*** Available data

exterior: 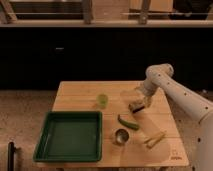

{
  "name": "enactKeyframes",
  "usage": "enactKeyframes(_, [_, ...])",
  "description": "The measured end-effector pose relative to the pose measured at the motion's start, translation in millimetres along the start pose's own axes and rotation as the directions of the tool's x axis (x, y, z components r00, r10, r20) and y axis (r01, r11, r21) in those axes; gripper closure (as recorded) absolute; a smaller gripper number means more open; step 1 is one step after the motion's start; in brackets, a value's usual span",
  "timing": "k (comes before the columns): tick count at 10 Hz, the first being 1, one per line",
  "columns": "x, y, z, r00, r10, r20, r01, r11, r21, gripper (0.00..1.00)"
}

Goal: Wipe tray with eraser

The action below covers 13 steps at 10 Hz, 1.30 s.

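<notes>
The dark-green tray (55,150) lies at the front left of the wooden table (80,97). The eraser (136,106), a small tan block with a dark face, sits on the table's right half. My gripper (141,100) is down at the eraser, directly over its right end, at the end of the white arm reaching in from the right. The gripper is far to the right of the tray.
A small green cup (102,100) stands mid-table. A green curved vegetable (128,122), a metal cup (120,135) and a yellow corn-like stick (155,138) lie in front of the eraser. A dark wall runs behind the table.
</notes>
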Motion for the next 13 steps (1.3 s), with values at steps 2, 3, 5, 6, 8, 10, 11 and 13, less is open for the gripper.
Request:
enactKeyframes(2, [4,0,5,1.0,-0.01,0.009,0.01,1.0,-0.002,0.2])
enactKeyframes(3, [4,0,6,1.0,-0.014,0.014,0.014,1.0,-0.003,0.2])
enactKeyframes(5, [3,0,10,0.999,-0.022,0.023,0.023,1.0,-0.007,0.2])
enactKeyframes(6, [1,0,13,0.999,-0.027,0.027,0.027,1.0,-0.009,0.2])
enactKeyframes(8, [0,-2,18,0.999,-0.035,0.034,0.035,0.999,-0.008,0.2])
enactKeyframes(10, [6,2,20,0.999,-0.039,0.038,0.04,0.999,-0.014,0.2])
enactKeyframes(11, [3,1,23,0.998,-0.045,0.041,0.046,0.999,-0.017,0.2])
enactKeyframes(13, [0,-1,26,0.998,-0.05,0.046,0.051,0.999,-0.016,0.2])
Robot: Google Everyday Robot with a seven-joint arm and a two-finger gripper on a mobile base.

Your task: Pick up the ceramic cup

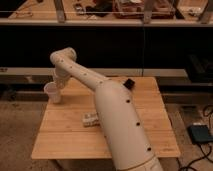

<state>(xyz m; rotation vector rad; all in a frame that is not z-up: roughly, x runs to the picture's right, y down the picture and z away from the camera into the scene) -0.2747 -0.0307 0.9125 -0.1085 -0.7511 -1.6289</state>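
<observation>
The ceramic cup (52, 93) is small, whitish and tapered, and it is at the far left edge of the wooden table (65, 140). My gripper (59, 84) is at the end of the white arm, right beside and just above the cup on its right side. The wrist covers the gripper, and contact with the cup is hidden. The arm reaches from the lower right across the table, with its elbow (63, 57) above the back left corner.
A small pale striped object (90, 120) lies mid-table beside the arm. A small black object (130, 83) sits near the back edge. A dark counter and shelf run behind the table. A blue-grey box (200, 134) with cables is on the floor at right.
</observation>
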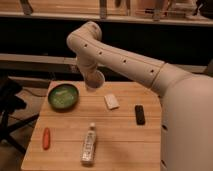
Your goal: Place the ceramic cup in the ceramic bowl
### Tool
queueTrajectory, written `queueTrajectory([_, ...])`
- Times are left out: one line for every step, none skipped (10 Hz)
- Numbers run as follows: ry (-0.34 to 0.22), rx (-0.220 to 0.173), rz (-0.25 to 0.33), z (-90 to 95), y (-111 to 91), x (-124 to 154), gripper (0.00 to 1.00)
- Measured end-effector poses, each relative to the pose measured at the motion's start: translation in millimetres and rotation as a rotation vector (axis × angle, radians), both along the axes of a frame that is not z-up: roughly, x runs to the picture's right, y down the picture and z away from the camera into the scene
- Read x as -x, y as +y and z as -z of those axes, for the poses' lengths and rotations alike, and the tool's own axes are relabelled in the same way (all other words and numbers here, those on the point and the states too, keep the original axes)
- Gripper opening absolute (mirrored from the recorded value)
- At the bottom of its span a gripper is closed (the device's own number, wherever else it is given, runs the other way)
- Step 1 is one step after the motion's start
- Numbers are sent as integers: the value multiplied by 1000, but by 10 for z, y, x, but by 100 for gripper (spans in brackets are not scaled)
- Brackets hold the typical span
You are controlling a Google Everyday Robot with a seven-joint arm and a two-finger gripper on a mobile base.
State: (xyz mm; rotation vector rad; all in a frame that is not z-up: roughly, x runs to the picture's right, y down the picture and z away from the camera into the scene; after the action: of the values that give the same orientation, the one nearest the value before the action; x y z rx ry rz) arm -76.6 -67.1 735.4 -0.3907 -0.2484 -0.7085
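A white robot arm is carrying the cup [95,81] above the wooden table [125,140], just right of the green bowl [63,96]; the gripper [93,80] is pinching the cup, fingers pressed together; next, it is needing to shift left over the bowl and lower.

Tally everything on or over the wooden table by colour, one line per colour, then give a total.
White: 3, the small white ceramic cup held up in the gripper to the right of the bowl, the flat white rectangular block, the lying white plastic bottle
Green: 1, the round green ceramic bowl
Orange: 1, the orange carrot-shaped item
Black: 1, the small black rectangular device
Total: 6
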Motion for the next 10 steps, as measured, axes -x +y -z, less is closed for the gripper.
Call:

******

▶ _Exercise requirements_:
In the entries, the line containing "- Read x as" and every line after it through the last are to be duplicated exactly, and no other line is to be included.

▶ _Answer area_:
- Read x as -x, y as +y and z as -z of those axes, for the poses' lengths and rotations alike, and the tool's own axes are relabelled in the same way (all other words and numbers here, those on the point and the states too, keep the original axes)
- Gripper opening absolute (mirrored from the recorded value)
- At the bottom of its span a gripper is closed (the device's own number, wherever else it is given, runs the other way)
- Step 1 is one step after the motion's start
- Numbers are sent as integers: the value multiplied by 1000, but by 10 for z, y, x, but by 100 for gripper (spans in brackets are not scaled)
- Brackets hold the typical span
You are controlling a Google Everyday Robot with a seven-joint arm and a two-finger gripper on a mobile base.
State: (xyz mm; rotation vector rad; all in a frame that is not z-up: roughly, x runs to the picture's right, y down the picture and z away from the camera into the scene; after the action: of the values that give the same orientation, the one nearest the value before the action; x y z rx ry rz) arm -76.6 -67.1 735.4 -0.3907 -0.2484 -0.7085
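A white robot arm is carrying the cup [95,81] above the wooden table [125,140], just right of the green bowl [63,96]; the gripper [93,80] is pinching the cup, fingers pressed together; next, it is needing to shift left over the bowl and lower.

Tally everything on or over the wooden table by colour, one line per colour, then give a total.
White: 3, the small white ceramic cup held up in the gripper to the right of the bowl, the flat white rectangular block, the lying white plastic bottle
Green: 1, the round green ceramic bowl
Orange: 1, the orange carrot-shaped item
Black: 1, the small black rectangular device
Total: 6
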Motion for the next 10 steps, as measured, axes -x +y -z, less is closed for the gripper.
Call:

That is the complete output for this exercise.